When I try to define my linear model in R as follows:
lm1 <- lm(predictorvariable ~ x1+x2+x3, data=dataframe.df)
I get the following error message:
Error in `contrasts<-`(`*tmp*`, value = contr.funs[1 + isOF[nn]]) :
contrasts can be applied only to factors with 2 or more levels
Is there any way to ignore this or fix it? Some of the variables are factors and some are not.

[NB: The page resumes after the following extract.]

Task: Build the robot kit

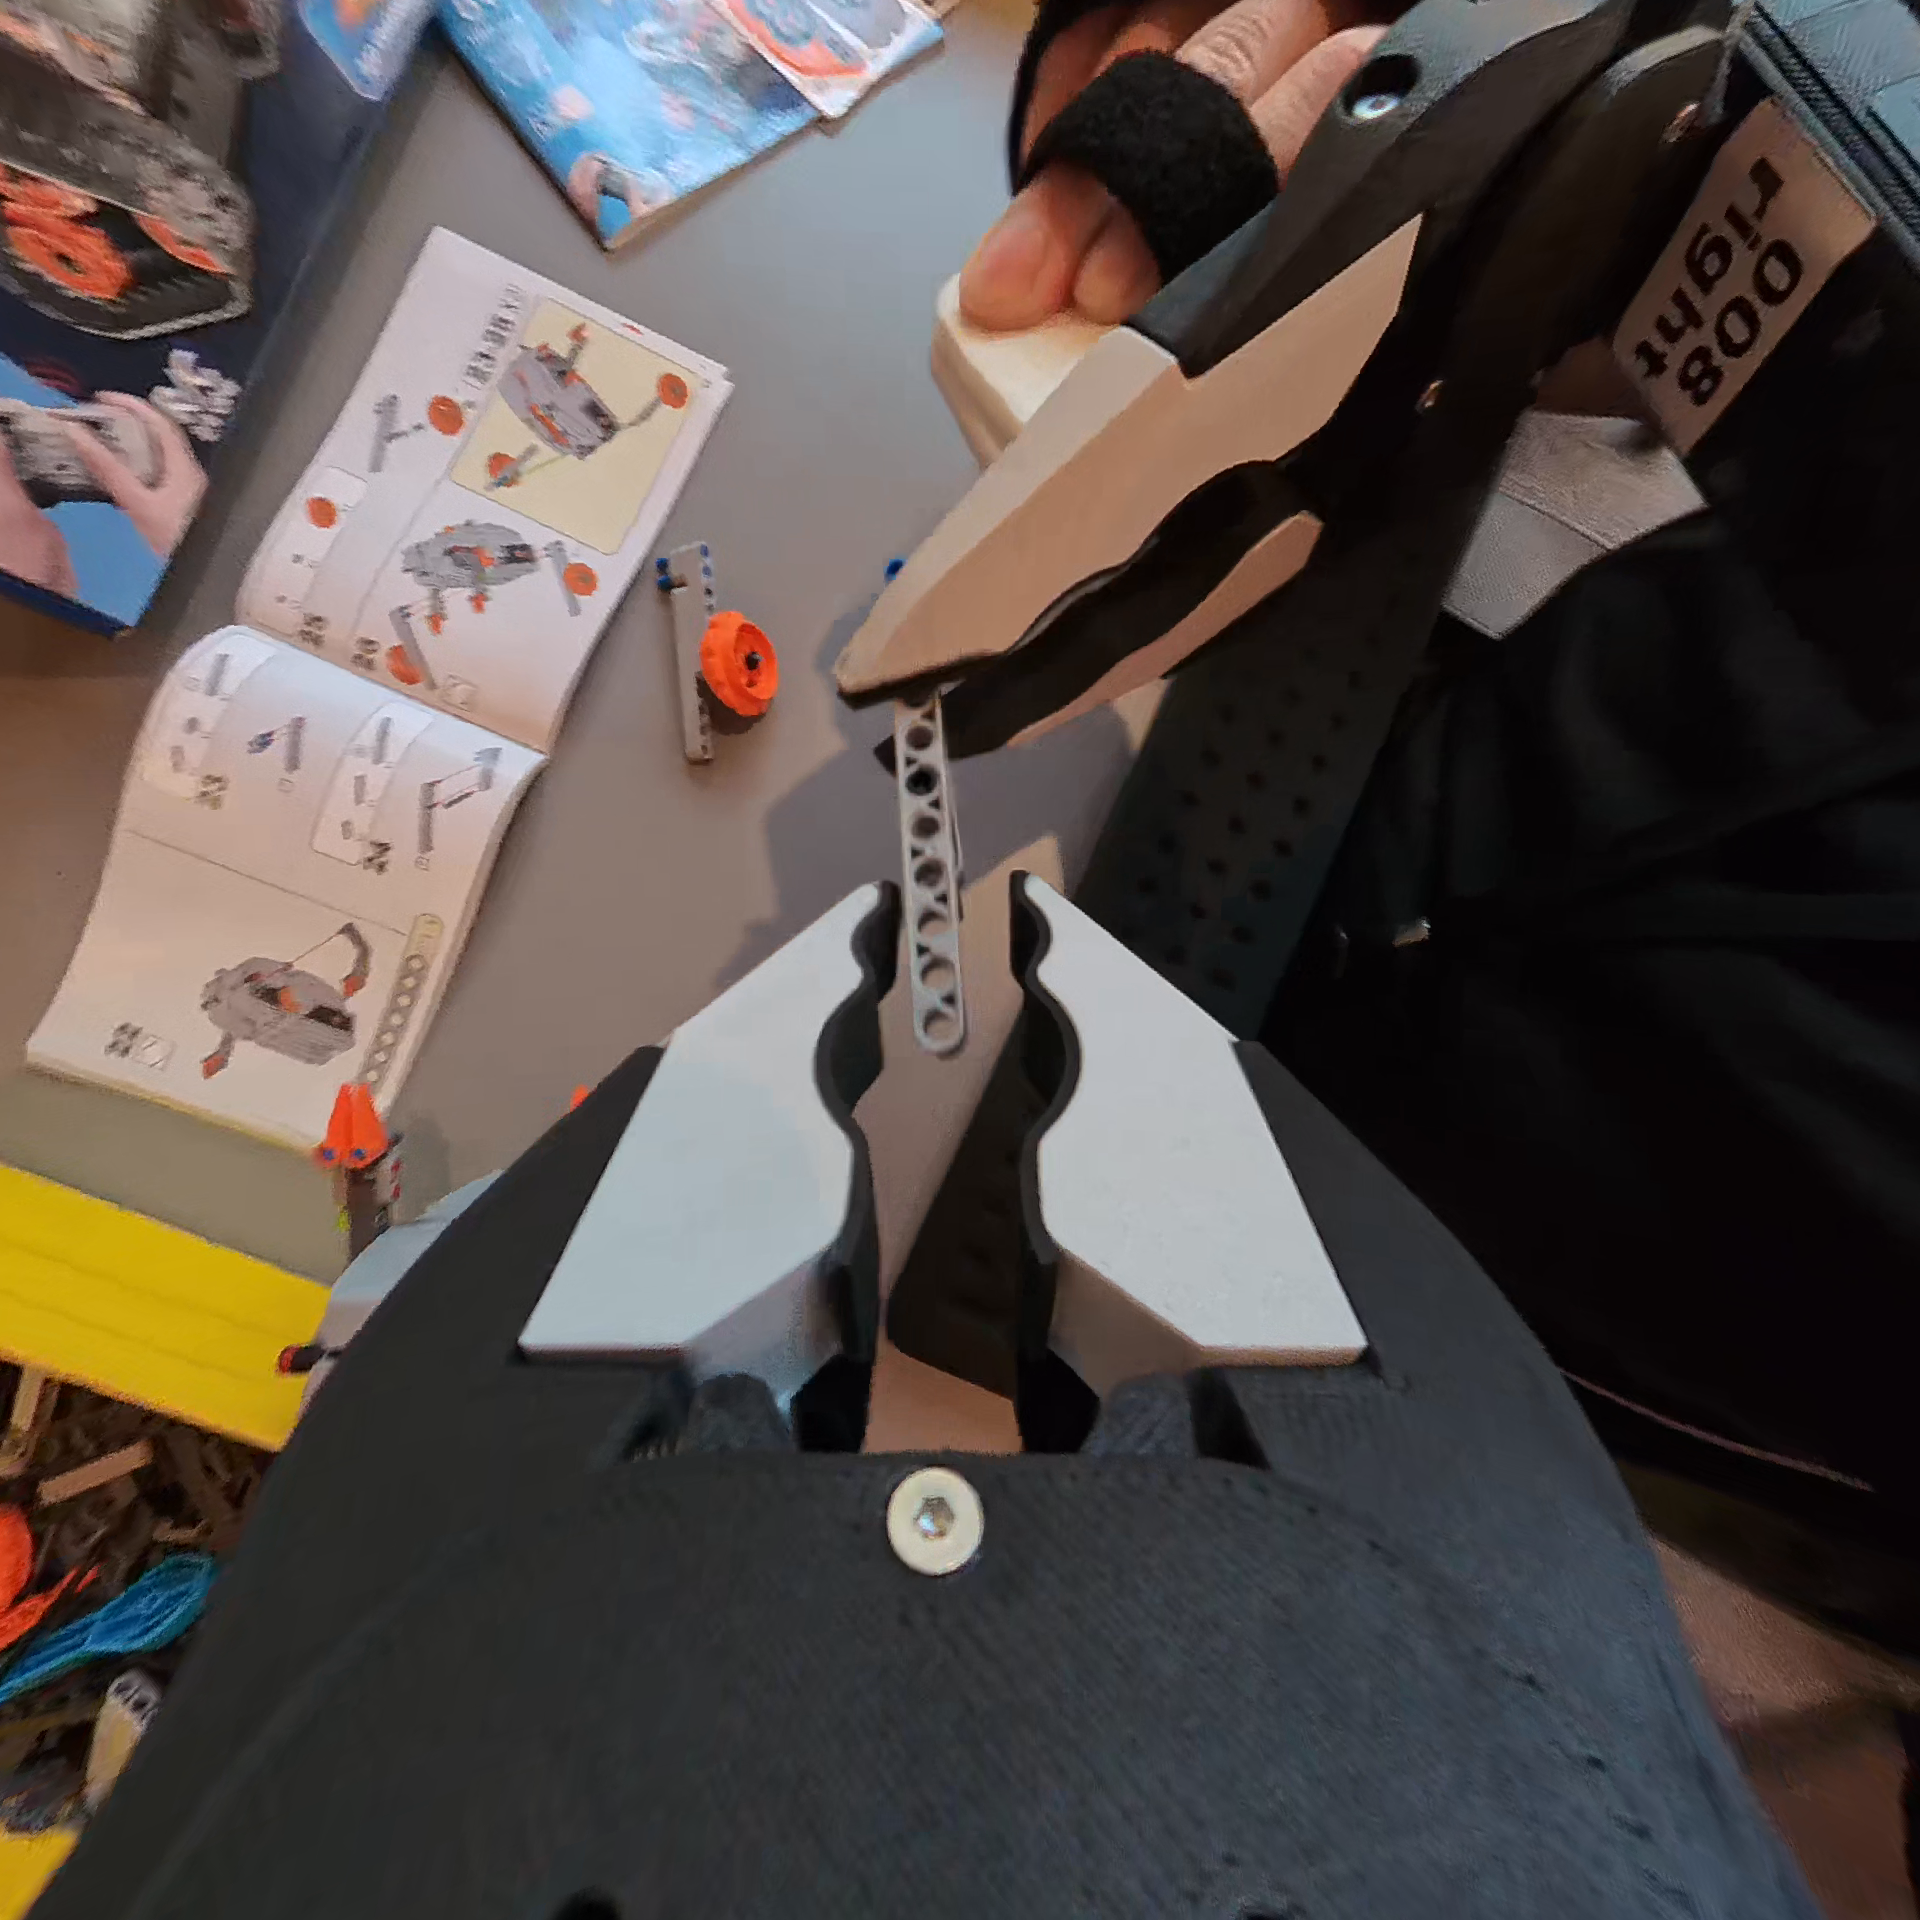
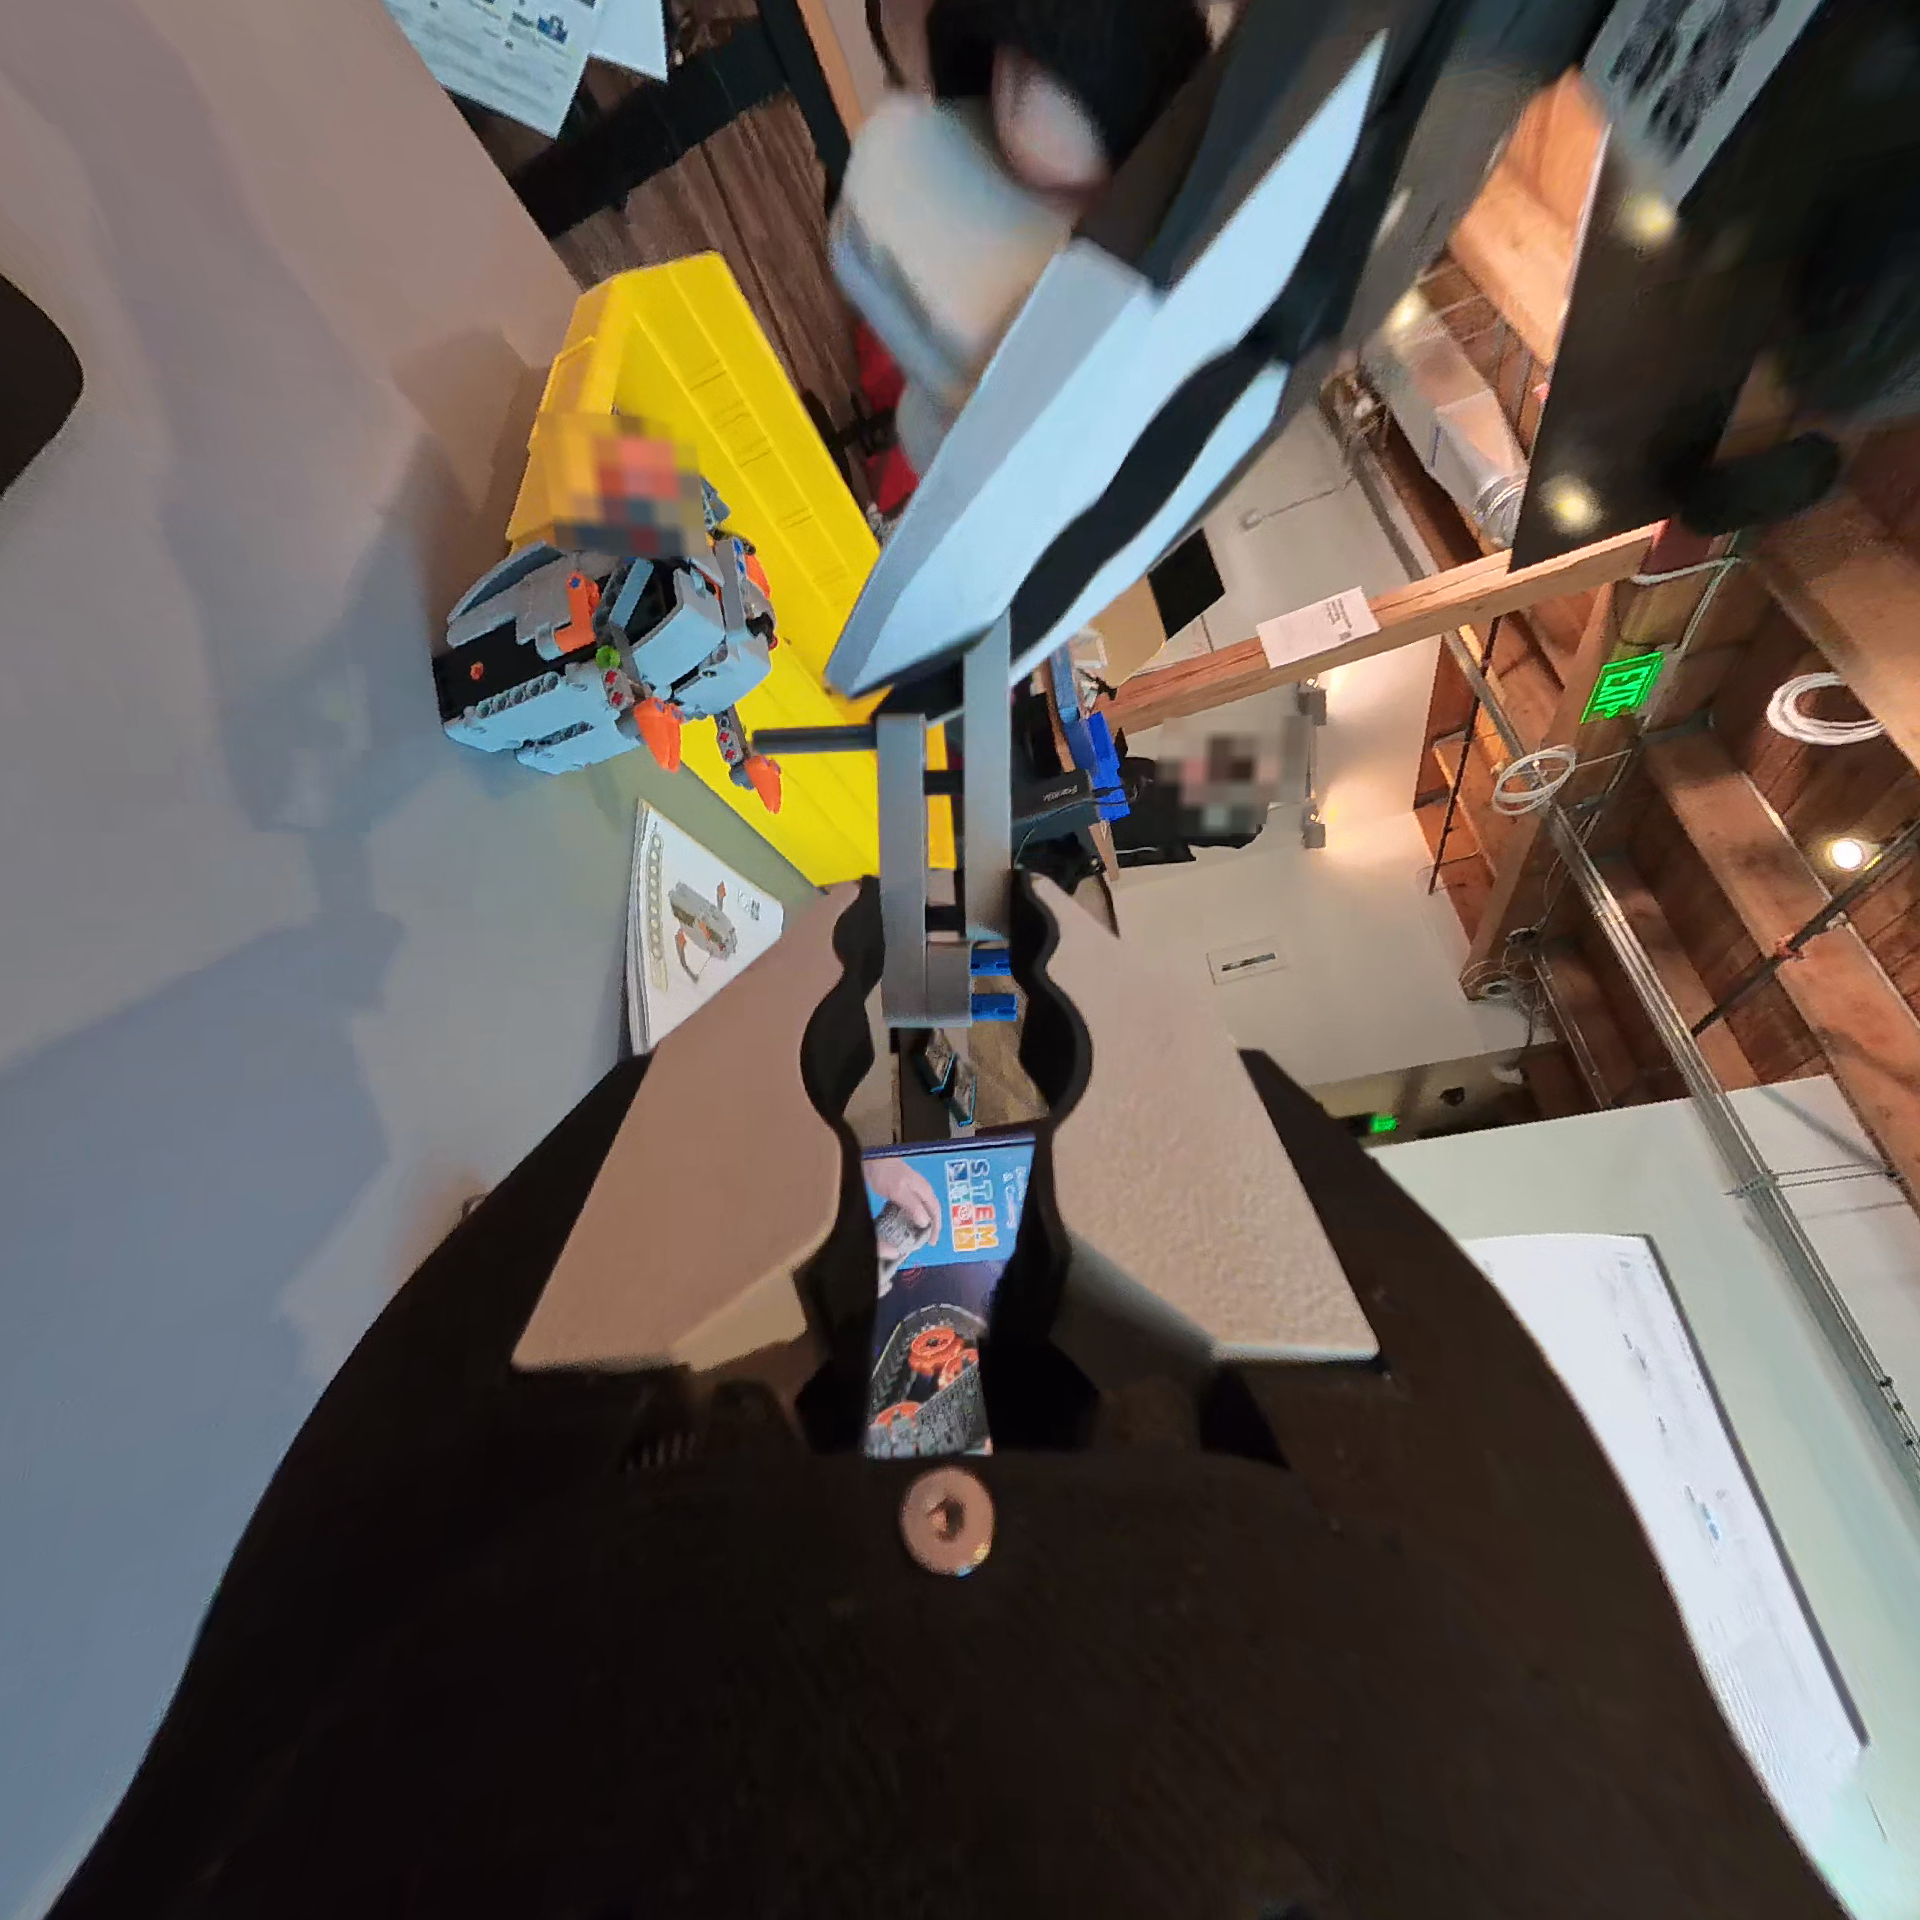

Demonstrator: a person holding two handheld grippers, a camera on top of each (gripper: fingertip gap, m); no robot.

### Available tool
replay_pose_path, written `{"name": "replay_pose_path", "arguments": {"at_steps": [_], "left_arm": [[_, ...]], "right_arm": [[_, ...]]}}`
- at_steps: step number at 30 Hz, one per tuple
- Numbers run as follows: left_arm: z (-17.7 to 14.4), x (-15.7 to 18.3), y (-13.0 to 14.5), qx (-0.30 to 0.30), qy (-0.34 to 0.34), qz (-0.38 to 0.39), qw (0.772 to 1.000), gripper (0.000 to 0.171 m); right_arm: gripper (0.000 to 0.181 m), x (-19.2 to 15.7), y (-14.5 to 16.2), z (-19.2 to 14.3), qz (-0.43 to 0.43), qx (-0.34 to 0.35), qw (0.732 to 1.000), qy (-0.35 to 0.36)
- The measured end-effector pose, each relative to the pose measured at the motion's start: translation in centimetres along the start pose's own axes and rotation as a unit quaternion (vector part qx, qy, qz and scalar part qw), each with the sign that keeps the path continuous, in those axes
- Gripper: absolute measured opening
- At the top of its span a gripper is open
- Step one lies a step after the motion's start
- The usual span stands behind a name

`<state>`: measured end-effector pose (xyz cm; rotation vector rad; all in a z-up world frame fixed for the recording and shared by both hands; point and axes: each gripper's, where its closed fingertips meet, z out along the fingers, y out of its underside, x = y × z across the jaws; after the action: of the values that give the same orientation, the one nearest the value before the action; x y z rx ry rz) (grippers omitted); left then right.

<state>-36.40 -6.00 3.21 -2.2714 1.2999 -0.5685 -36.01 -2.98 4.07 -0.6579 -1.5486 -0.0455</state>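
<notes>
Where right gripper (image 1: 899,691) tips meet: clenched on far end of grey strip (image 1: 928,873), which is lifted clear of the table (image 1: 644,883).

Item 1, grey strip: thin plastic w/ row of holes. Right wrist view shows a 2nd strip alongside, joined by blue pins (image 2: 992,1003). That pinned end fills the gap betw. right gripper (image 2: 943,899) fingers, pins against one pad.
- Handling (est.): v. light, stiff, smooth, so apt to swivel if held by one end only. Pin joints may pop under side load. Best hold across flat faces, nr the pinned end.

Item 2, left gripper (image 1: 953,899): fingers parted, flanking strip's other end. Table shows either side of strip, so no pinch evident.

Item 3, hand (image 1: 1122,177): on right gripper, behind its fingers.

Outward, beyond left tips:
- orange wheel (image 1: 738,665) on short bar, near
- open booklet (image 1: 343,727), farther
- yellow bin (image 1: 135,1299), off to one side

Beyond right tips: toy model (image 2: 613,655), well apart.
</notes>
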Motion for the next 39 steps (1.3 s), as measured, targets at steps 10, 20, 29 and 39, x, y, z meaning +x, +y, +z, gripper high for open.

If your independent variable (RHS variable) is a factor or a character taking only one value then that type of error occurs.
Example: iris data in R
(model1 <- lm(Sepal.Length ~ Sepal.Width + Species, data=iris))
# Call:
# lm(formula = Sepal.Length ~ Sepal.Width + Species, data = iris)
# Coefficients:
# (Intercept) Sepal.Width Speciesversicolor Speciesvirginica
# 2.2514 0.8036 1.4587 1.9468
Now, if your data consists of only one species:
(model1 <- lm(Sepal.Length ~ Sepal.Width + Species,
data=iris[iris$Species == "setosa", ]))
# Error in `contrasts<-`(`*tmp*`, value = contr.funs[1 + isOF[nn]]) :
# contrasts can be applied only to factors with 2 or more levels
If the variable is numeric (Sepal.Width
) but taking only a single value say 3, then the model runs but you will get NA
as coefficient of that variable as follows:
(model2 <-lm(Sepal.Length ~ Sepal.Width + Species,
data=iris[iris$Sepal.Width == 3, ]))
# Call:
# lm(formula = Sepal.Length ~ Sepal.Width + Species,
# data = iris[iris$Sepal.Width == 3, ])
# Coefficients:
# (Intercept) Sepal.Width Speciesversicolor Speciesvirginica
# 4.700 NA 1.250 2.017
Solution: There is not enough variation in dependent variable with only one value. So, you need to drop that variable, irrespective of whether that is numeric or character or factor variable.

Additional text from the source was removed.